UC
Berkeley professor working with Chechen colleagues to save endangered
language
07
Mar 2000
By
Kathleen Maclay, Public Affairs
BERKELEY--
A University of California, Berkeley, Slavic language professor
is working on the definitive Chechen-English dictionary to help
save the native language of people being bombed, executed and
all but annihilated.
"The
language is not going to survive for long if this continues
to go on," Professor Johanna Nichols said about Russian
troops' rampage against the southern republic of Chechnya and
the subsequent creation of a steady stream of refugees.
"Keeping
the language alive is going to be a very urgent task for linguists,"
she said, noting that documenting the language for science is
equally important.
Nichols
hopes the dictionary will help preserve the language - and,
thereby, the culture, heritage and history - of the approximately
1 million Chechen people, whose language is indigenous to the
Caucasus mountains.

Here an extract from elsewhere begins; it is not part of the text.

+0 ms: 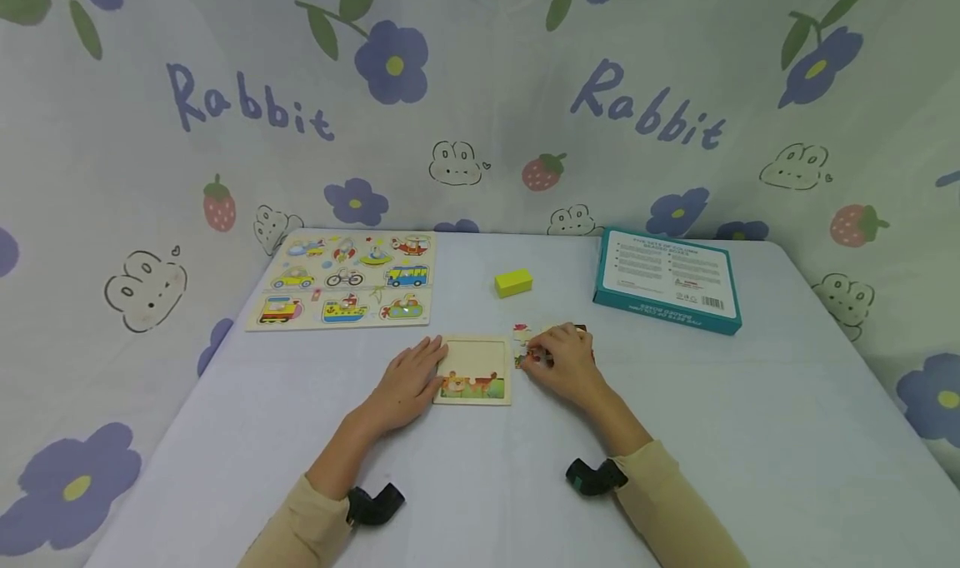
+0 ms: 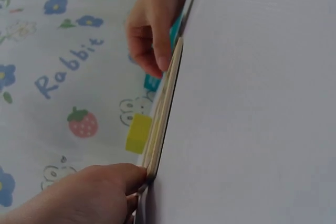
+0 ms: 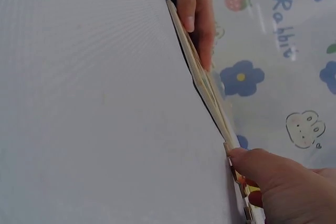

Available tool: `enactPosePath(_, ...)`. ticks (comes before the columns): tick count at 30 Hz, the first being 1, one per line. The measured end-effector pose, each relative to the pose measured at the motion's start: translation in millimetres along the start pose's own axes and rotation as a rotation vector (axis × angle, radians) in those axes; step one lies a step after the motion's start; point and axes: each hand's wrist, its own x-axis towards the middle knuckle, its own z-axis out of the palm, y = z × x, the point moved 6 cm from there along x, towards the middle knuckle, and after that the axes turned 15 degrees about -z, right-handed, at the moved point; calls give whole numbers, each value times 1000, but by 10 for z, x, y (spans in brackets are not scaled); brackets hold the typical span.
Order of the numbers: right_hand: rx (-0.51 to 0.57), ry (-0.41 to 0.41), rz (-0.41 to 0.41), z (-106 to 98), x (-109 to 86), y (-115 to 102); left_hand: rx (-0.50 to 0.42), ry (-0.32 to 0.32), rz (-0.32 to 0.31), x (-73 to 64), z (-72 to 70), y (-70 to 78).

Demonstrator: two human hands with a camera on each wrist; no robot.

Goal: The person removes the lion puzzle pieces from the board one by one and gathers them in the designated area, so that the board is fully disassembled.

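Observation:
My left hand [image 1: 405, 385] rests along the left side of a small square wooden puzzle tray [image 1: 473, 401], fingers extended and thumb at its lower left edge. Inside the tray, a strip of assembled puzzle pieces [image 1: 480, 386] shows an orange animal on green along the bottom; the upper part is bare wood. Just right of the tray, my right hand [image 1: 566, 364] pinches a puzzle piece [image 1: 521, 357] between thumb and fingertips, among loose pieces [image 1: 522, 332] that it partly covers. In the right wrist view, the thumb [image 3: 247, 158] sits on a piece's edge beside the tray [image 3: 202, 80].
A yellow block [image 1: 513, 283] lies behind the tray. At the back left is a wooden vehicle puzzle board [image 1: 343, 306]; at the back right lies a teal box [image 1: 667, 281]. A printed curtain [image 1: 480, 93] hangs behind the white-covered table [image 1: 480, 485].

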Motion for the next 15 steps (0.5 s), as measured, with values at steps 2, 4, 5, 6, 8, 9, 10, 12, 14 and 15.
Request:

Chechen and its close sister language Ingush
make up the Nakh half of the Nakh-Daghestanian family tree,
thus providing information crucial to tracing the ancestral
language and studying or reconstructing the prehistory of the
people of the Caucasus.
The
plan, Nichols said, is to maintain a permanent yet growing electronic
dictionary with the collaboration of Chechen scholars and, "assuming
the Chechen people survive at all, the Chechen university and
research institutes." Data collection and expansion of
the electronic version of the dictionary with various updates
and editions will continue indefinitely, she said.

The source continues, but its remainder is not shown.